These expressions all involve integrals of the form E{s(X _i)|Y_i, W_i; θ̂^(l)} = ∫ s(x)f(x|Y_i, W_i; θ̂^(l))dx, where s(X_i) is a function of X_i and f (X_i|Y_i, W_i; θ) is the conditional density of X_i given the observed data (Y_i, W_i). These integrals must be computed numerically, facilitated by noting

$$f({\mathit{X}}_i\mid Y_i,{\mathit{W}}_i;{\widehat{\mathit{\theta }}}^{(l)})=\frac{f(Y_i,{\mathit{W}}_i,{\mathit{X}}_i;{\widehat{\mathit{\theta }}}^{(l)})}{\int f(Y_i,{\mathit{W}}_i,\mathit{x};{\widehat{\mathit{\theta }}}^{(l)})d\mathit{x}},$$

where $f(Y_i,{\mathit{W}}_i,{\mathit{X}}_i;{\widehat{\mathit{\theta }}}^{(l)})=f(Y_i\mid {\mathit{X}}_i;{\widehat{\mathit{\beta }}}^{(l)},{\widehat{\rho }}^{(l)})f({\mathit{W}}_i\mid {\mathit{X}}_i;{\widehat{{\sigma }_u^2}}^{(l)})f({\mathit{X}}_i;{\widehat{\mathit{\mu }}}^{(l)},{\widehat{\mathit{r}}}^{(l)},{\widehat{\mathit{\phi }}}^{(l)})$, which has an explicit expression.
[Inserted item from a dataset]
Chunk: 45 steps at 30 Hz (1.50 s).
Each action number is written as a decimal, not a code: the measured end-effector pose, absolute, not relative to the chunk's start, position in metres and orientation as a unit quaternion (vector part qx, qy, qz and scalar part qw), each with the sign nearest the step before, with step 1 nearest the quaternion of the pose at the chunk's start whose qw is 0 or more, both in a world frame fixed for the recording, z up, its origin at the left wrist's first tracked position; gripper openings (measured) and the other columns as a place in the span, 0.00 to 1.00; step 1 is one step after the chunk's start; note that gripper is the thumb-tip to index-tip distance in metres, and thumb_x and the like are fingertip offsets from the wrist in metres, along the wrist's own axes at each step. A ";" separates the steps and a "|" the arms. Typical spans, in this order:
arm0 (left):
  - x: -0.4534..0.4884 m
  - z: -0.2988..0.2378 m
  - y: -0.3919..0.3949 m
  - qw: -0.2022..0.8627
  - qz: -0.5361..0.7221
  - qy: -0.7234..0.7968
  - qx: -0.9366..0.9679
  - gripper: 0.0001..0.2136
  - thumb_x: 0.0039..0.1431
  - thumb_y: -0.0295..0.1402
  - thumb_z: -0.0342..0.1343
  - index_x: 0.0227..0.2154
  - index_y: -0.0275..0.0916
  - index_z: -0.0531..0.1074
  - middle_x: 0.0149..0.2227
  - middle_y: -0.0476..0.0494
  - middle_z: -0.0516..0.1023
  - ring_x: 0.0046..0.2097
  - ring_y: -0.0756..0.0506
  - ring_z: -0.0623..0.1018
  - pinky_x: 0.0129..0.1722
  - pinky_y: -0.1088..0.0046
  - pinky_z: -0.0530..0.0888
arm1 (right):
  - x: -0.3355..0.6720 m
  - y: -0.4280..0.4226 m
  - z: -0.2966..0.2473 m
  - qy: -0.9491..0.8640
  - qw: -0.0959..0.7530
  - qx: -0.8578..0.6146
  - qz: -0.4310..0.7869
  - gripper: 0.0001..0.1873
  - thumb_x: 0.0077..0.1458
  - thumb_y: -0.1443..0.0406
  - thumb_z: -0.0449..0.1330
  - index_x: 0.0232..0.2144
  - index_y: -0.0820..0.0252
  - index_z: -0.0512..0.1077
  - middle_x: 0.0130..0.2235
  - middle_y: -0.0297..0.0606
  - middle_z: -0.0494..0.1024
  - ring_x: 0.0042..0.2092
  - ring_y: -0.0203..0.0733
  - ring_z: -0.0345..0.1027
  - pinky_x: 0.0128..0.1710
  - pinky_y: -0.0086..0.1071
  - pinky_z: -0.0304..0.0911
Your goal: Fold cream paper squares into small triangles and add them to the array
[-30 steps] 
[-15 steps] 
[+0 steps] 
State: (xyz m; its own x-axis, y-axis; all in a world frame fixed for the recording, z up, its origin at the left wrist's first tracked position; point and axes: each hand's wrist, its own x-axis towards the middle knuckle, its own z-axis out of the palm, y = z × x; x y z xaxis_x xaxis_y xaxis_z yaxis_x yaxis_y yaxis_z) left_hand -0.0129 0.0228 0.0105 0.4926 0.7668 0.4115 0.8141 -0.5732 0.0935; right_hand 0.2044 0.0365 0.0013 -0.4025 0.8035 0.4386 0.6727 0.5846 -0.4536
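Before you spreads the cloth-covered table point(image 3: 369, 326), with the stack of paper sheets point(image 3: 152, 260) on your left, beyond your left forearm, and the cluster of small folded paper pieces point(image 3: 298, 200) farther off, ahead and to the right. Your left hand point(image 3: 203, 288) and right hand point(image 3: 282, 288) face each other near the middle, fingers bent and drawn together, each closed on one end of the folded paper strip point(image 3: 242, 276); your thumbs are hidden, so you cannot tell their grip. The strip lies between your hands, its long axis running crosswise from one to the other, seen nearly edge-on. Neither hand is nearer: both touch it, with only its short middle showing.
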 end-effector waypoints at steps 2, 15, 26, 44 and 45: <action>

Our implementation uses Gauss-Hermite quadrature.

To obtain the starting value θ̂⁽⁰⁾ for given K, we use the estimates of $(\mathit{\beta },\rho ,{\sigma }_u^2)$ from the conditional score method of Li et al. 2004, which is fast and straightforward to implement and yields consistent estimators regardless of the true random effects distribution. For the starting values for the parameters in the SNP density representation, we fit (3) via the approach of Zhang and Davidian (2001) for the chosen K, and use the resulting estimates of (μ, r, φ).

Standard errors for the final estimator θ̂ for given K may be derived from the inverse of the observed information, i.e. the second derivative matrix of (7) evaluated at θ̂, which may be carried out using numerical integration (e.g. Gauss-Hermite quadrature) or Monte Carlo approximation as in Chen et al. 2002; we use the former in the analyses of subsequent sections.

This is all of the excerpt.